Goldrute Johanniskraut Seife

Wie sehr die Goldrute leuchtet! Ich betrachte diese Blume seit Jahren. Sie wächst unter anderem an Orten die verlassen wurden. Wann immer es still um ein altes Haus wird, eine Baustelle lange ruht taucht die Goldrute auf.

ich habe einen Ölauszug von den Blüten gemacht und mitsamt Johanniskrautöl zu einer Seife verarbeitet. Die Kraft des Sommers eingefangen in  einem Stück Seife. Noch hinein habe ich einige Rosaline Blütenessenzen. Das sind Essenzen so wie Bachblüten. Beduftet habe ich die Seife entsprechend.

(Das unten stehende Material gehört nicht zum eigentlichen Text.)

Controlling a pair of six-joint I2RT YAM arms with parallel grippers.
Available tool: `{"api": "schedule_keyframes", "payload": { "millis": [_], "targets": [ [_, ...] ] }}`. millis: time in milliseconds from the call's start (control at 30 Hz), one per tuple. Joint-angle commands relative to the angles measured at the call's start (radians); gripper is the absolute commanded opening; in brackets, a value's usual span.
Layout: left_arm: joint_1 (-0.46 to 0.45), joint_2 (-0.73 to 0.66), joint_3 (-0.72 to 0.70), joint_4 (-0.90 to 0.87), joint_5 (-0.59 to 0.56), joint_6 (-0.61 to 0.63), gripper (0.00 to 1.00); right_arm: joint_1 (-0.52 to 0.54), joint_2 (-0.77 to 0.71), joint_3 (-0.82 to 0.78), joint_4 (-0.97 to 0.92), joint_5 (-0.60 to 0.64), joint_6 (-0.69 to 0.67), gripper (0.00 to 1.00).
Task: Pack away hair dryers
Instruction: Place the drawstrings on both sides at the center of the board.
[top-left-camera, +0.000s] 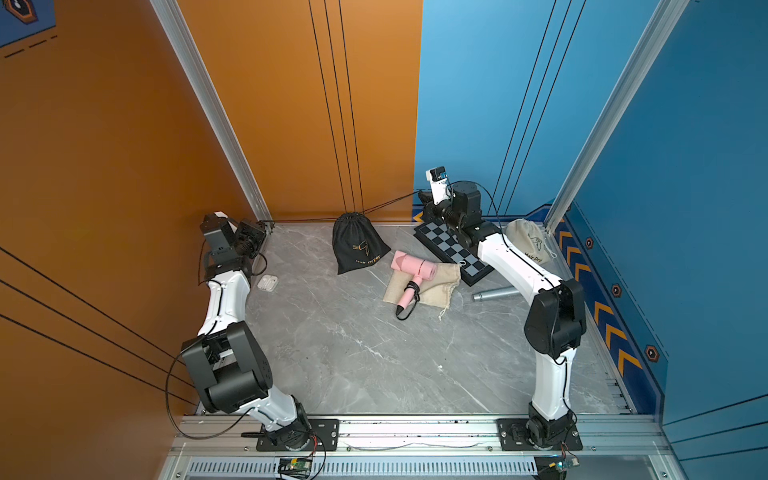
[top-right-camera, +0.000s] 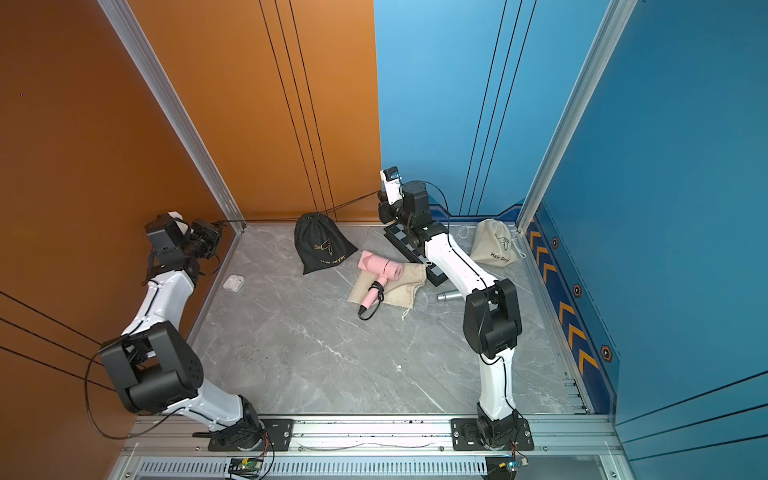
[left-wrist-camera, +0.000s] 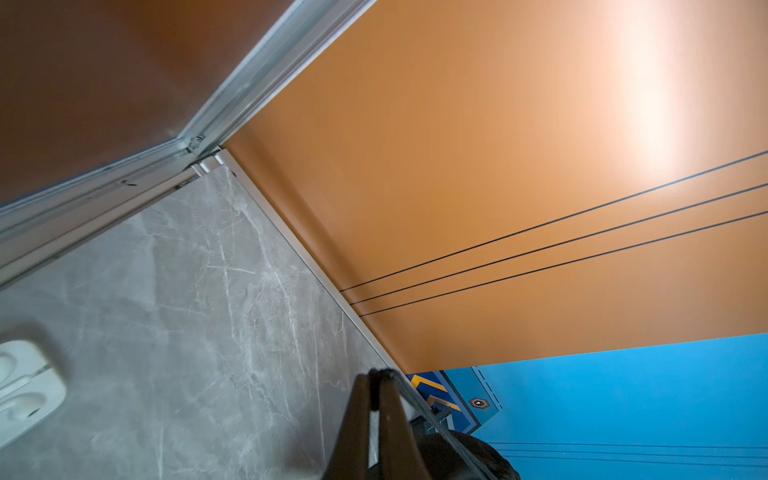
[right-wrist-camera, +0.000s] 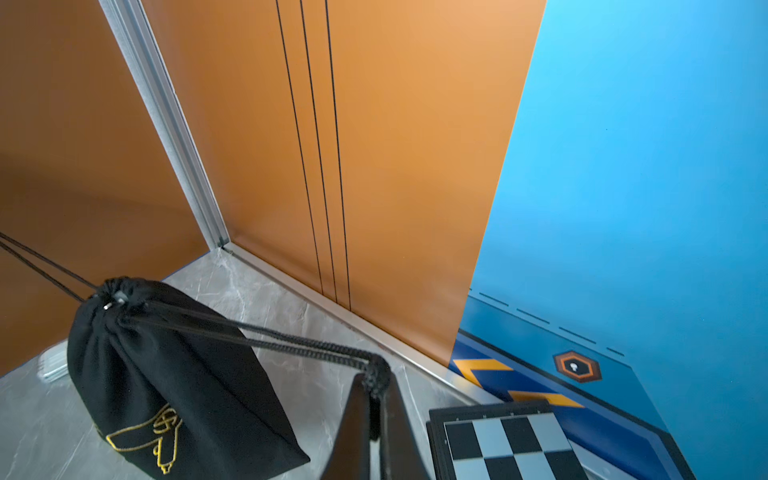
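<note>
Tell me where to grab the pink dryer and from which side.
Probably the handle, from straight above, closing across its width. The dryer lies flat on the beige bag with its slim handle open on both sides; the barrel looks wider. The cord is bundled round the handle, so expect to pinch it too.

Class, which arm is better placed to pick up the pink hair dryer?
Right. The right gripper, shut on the drawstring of the black bag, is nearer the pink hair dryer; the left gripper is off at the back corner, gripping the other drawstring.

smooth plastic hair dryer (top-left-camera: 419, 268), matt cloth bag (top-left-camera: 357, 245), braided drawstring (right-wrist-camera: 316, 353).
</note>
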Motion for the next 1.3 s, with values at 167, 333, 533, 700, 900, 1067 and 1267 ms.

Manchmal wird diskutiert ob teure Öle, Wirkstoffe und co überhaupt etwas in Seife bringen wo doch das Wertvolle nur so kurz an der Haut ist. Ich selber habe lange nur die Möglichkeit gehabt Öle zu Seife zu sieden. Seit ich Creme rühren kann wähle ich für besonders wertvolle Öle lieber diesen Weg weil er grobstofflich gesehen hier mehr Sinn macht.

Dennoch. Ich sehe diese Sache nicht so „zweidimensional“. Ich denke alles ist am Ende Energie; was uns motiviert, die Kraft mit der wir unsere Gedanken verwirklichen, Pflanzenheilkraft ist keineswegs nur auf stofflicher Wirkstoffebene zu sehen, die Gedanken die wir uns um andere machen und nicht zuletzt ist die Summe mehr als seine Teile. Das ist alt bekannt. All diejenigen die sich immer auf eine rein wissenschaftliche Diskussion einlassen lassen etwas wesentliches außer acht. Die Liebe, all das was wir füreinander empfinden findet keiner nachweisbar in unserem Körper, kann die Kraft der Liebe „nachweisen“ und keiner zweifelt doch wohl an der Intensität seiner Gefühle. „Glaube versetzt Berge“ daran glaube ich absolut. Es macht einen großen Unterschied ob ich jeden Tag einen schönen oder einen destruktiven Gedanken pflege. Das Mindset spielt für unser Leben eine große Rolle. Wenn ich also nun eine Seife voller Wirkstoffen, stofflich und feinstofflicher Art, jeden Tag mehrfach in die Hand nehme und in diesem Moment verbunden bin mit der eingearbeiteten Idee, dann wird mir dieses Seifenstück gut tun. Natürlich spielt sich das Wesentliche dabei nicht auf unsere Haut ab! So ein Moment kann ritualisiert werden. Jeder kennt es wenn er den Lieblingslöffel seiner Oma in die Hand nimmt und sofort an sie denkt. Das ist die Kraft! Wenn wir jeden Tag einen schönen Gedanken denken dann ist das auch eine Form von Gebet. Es richtet uns aus denn wir haben entschieden was wir denken wollen und was uns in diesem Moment erfüllt. Das macht uns aus. Also; man kann gar nicht genug Wertvolles in seine Arbeit legen. Tu auch die kleinsten kleine Dinge mit größter Aufmerksamkeit und Liebe und es wird erst Dich uns dann Dein Umfeld verändern.

In der dunklen Jahreszeit ist so ein Stück Sommer ein guter Begleiter!